Monday, Mar. 04, 1946
Tarnished Grandeur
Great chunks of the British Empire seethed last week in the cauldron of world unrest. While mutiny and riot sizzled and popped through India, Egypt, Palestine and Jamaica, Britons discussed in querulous tones the propriety of General Sir Thomas Riddell-Webster's extra shirt.
The London Evening News quoted the retiring Quartermaster General's delight at the civilian kit issued him on demobilization--"a suit, a raincoat, two shirts, one pair of socks, two collars, a tie and a pair of shoes." In clothes-short Britain, such an outfit would take more than a year's ration points. When hundreds of other ex-soldiers angrily asked why General Riddell-Webster got two shirts, the British War Office called it "a packing error" and sent an officer to retrieve the second shirt.
Shells & Toppers. Britons were too busy with the mere mechanics of existence; they could not listen to the rumblings of a shaking empire. It was of more immediate interest that seven lean years had slashed the average weight of the Oxford crew from 180 to 154 Ibs., forced it to order the lightest shell ever for the historic race with Cambridge (see SPORT). King George VI decreed that Ascot, once the world's swankest racing meet (grey toppers, lobster and champagne) would be held "strictly on austerity lines" (sack suits and sandwiches).
Food was so short that the Government offered free cartridges to anyone wanting to shoot grey squirrels. The Ministry of Food hawked tasty recipes for squirrel pies. Wages were high--but sharply increased taxes and sharply decreased buying power meant that a $4,000 salary was worth less than $2,000 in Britain of 1936.
Britain was tired. She had lacked so much of life for so long; victory's just rewards were one's due. Few Britons voted for the controlled life when they voted Socialist last year. They voted for a bearable life, and for the prospect of a good life. They have not got either and will not get anything better for a long time. Instead, they are adjusting themselves to a grey world of poverty--and to genteel inferiority in comparison with the powerful, prosperous U.S.

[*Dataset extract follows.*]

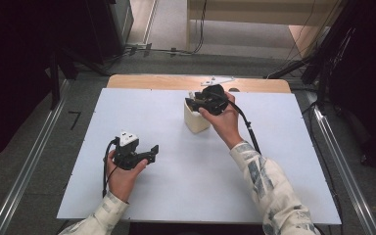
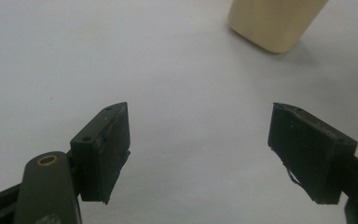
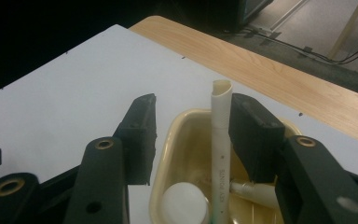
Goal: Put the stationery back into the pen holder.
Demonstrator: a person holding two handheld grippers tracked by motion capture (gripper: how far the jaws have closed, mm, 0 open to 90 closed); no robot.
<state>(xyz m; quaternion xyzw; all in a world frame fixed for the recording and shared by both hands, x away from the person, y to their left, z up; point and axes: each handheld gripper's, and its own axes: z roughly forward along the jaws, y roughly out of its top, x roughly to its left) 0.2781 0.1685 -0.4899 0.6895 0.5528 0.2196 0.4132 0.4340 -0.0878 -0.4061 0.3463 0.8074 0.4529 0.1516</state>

Veneer & Cockneys. Fatigue has left its mark. The incomparable veneer of British courtesy has cracked; too many Britons are too tired to be invariably courteous. Even British honesty, which had been no veneer, has cracked; thievery in the customs and shipping services, notably on incoming parcels of food and clothing, is now an open scandal. Black-marketeering prospers as it never did during the war's bad years--and it is no longer considered shameful to admit a part in it.
The "cheerful cockney" of literary and war fame has disappeared. "My God, man, there aren't any happy cockneys," said a knowing Londoner. A high U.S. official, transferred to London after long service in Rome, found British faces unhappier and wearier than those in hungry Italy. One of England's best writers last week said that no one writing about England today had any right to base anything upon the assumptions of ten, five, even two years ago: "Something has happened to all of us--all of us."
Gilt & Elbow Grease. However, few Britons will concede that Britain has lost anything of her basic vitality or human potential. The show will go on, as colorfully as possible. Last week Covent Garden, London's Royal Opera House, which jitterbugging G.I.s used as a dance hall during the war, reopened with a gala performance of the Tchaikovsky ballet Sleeping Beauty. The King and Queen, Queen Mary and the Princesses arrived in their gleaming Daimlers. A photographer, kneeling in the crush, tugged at a trousered leg, begged: "Give us a break, will you, George." He was embarrassed when the King turned around.
Led by Attlee and Bevin, most of the Cabinet appeared in evening dress. But leftist Health Minister Aneurin Bevan inevitably went in a sack suit, his leftist-M.P. wife Jennie Lee in her usual red tweed coat and lizard-skin shoes. Outside the royal box there were only two tiaras. And Covent Garden's scarlet-&-gold opulence had been restored mostly by mere elbow grease. Explained the manager: "Very little new paint has been used, and then only in cases where it was necessary for cleanliness. . . . There is hardly a spot of new gilt anywhere in the theater."
For all her tarnished grandeur, Britain still had elbow grease for bigger jobs than Covent Garden. Burly Ernie Bevin was one link between the two. As he left, a dowager spotted him and cried: "There he is! I must touch him." She had to stretch to do it, but she did.
As God Save the King sounded through the house. Princess Elizabeth pulled her sister Margaret forward to share the acclaim. Ill-fed, ill-clad, ill-housed Britons turned toward the royal box and beamed.